Eric Holder’s Good Deed

The AG suspends an especially bad form of policing for profit.

U.S. Attorney General Eric Holder.

U.S. Attorney General Eric Holder. Agence France-Presse/Getty Images

It isn’t often that we praise Eric Holder , but the Attorney General deserves it for reining in the increasingly abusive practice of “civil forfeiture,” which is the polite term for policing for profit.

The Justice Department announced on Friday that it is suspending a program known as “adoption,” whereby state and local officials seize property and then hand off the process and a share of the loot to the Justice Department. The federal government would keep 20% of the value of the seizure and send 80% back to the states, where it financed the police departments and prosecutors who seized the property in the first place.

The scheme became popular because it let state and local prosecutors evade state laws, which often require that the proceeds from civil forfeiture be kicked into a state’s general fund. The practice has brought in an astonishing $3 billion since 2008, covering about 55,000 seizures. Many of the targets are small businesses caught unfairly in some prosecution maw without the legal means to fight back.

According to the Institute for Justice, which tracks and litigates civil-forfeiture cases, 80% of people whose property is seized by the feds are never charged with a crime. The funds gathered by state and local law enforcement often exceed annual operating budgets, creating incentives for police to take property first, answer questions later.

Mr. Holder said the suspension is part of a comprehensive review of civil asset-forfeiture practices, and Friday’s order doesn’t erase the problem by any stretch.
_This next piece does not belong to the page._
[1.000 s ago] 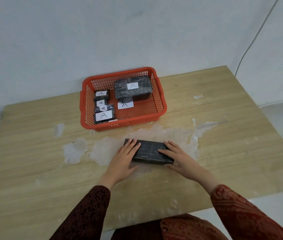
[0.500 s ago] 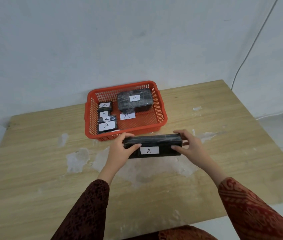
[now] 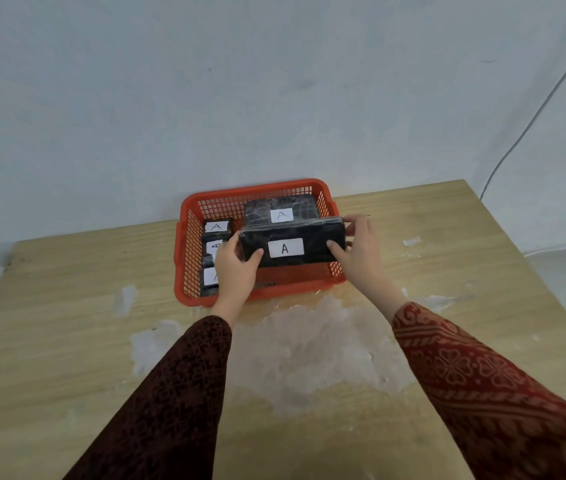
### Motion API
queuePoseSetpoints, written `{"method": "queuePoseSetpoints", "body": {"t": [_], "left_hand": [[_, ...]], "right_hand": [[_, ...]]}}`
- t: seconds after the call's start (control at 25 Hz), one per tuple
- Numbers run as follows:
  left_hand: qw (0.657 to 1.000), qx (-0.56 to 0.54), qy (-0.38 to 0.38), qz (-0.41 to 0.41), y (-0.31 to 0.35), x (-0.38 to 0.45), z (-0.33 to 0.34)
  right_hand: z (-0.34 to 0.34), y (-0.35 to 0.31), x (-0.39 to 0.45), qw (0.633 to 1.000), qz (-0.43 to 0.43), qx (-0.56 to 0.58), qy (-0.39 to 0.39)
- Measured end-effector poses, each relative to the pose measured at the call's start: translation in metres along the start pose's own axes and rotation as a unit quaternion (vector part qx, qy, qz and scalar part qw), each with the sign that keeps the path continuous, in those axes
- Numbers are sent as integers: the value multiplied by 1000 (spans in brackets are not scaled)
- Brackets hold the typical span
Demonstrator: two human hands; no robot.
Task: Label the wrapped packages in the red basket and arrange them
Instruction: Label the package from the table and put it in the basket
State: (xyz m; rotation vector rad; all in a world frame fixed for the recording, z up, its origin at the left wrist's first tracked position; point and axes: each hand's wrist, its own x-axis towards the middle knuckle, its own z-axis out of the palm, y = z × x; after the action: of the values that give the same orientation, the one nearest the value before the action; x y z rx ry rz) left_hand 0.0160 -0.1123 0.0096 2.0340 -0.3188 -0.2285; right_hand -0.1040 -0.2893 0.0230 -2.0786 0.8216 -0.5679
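We hold a long black package with both hands, over the inside of the red basket. It is wrapped in shiny see-through film. A white label with the letter A faces us on its front side. The package stands on its long edge, tipped a little toward us.

Our left hand grips the left end. The thumb lies on the front and the other fingers curl around the back, so they are clamped on the package. Our right hand grips the right end the same way, thumb on the front and fingers behind.

Behind the held package, a big black package with its own A label lies at the far right of the basket. On the left side of the basket there is a row of small black packages, each with a white label. Our left hand hides part of that row.

The basket sits on the wooden tabletop, near the white wall. The tabletop has pale worn patches in front of the basket. Our arms wear dark red patterned sleeves.
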Motion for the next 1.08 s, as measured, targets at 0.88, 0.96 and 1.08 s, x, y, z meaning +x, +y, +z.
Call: {"method": "queuePoseSetpoints", "body": {"t": [0.88,0.96,1.08], "left_hand": [[971,207,-117,-20,-45,24,18],[967,227,-115,-22,-44,26,20],[947,284,-146,-16,-42,34,20]], "right_hand": [[48,11,8,908,-1,-321,-268],[48,10,12,899,-1,-329,-288],[47,7,15,882,-13,-344,-321]]}}
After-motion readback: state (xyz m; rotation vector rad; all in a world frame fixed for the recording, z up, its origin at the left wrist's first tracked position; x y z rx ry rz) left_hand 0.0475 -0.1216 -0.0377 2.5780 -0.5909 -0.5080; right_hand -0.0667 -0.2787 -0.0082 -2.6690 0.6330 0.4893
The order explicitly allows forfeiture programs that occur in the context of federal-state joint task forces—such as when the Drug Enforcement Administration works with local cops—and makes no changes in forfeiture programs operated under state laws.

Mr. Holder’s order is also merely a suspension, so some future Attorney General could presumably reinstate it. President Obama ’s nominee to succeed Mr. Holder, Loretta Lynch, has been a big civil-forfeiture practitioner. Someone in the Senate should ask her if she’ll return Justice to bad practices as AG.

A long-term solution rests with Congress, which ought to address abuses nationwide. Senate Judiciary Chairman Chuck Grassley, Senator Mike Lee, and House Judiciary liberal John Conyers and conservative Jim Sensenbrenner have encouraged Justice to act, and we hope they can find a way to put a more thoroughgoing reform on Mr. Obama’s desk in the current Congress.

It’s true that Mr. Holder is responding to bipartisan pressure, and his partisan history suggests he wouldn’t have acted if liberals and Democrats weren’t joining small-government conservatives in pushing reforms. But whatever his political motive, this may be the best legacy he’ll leave at Justice.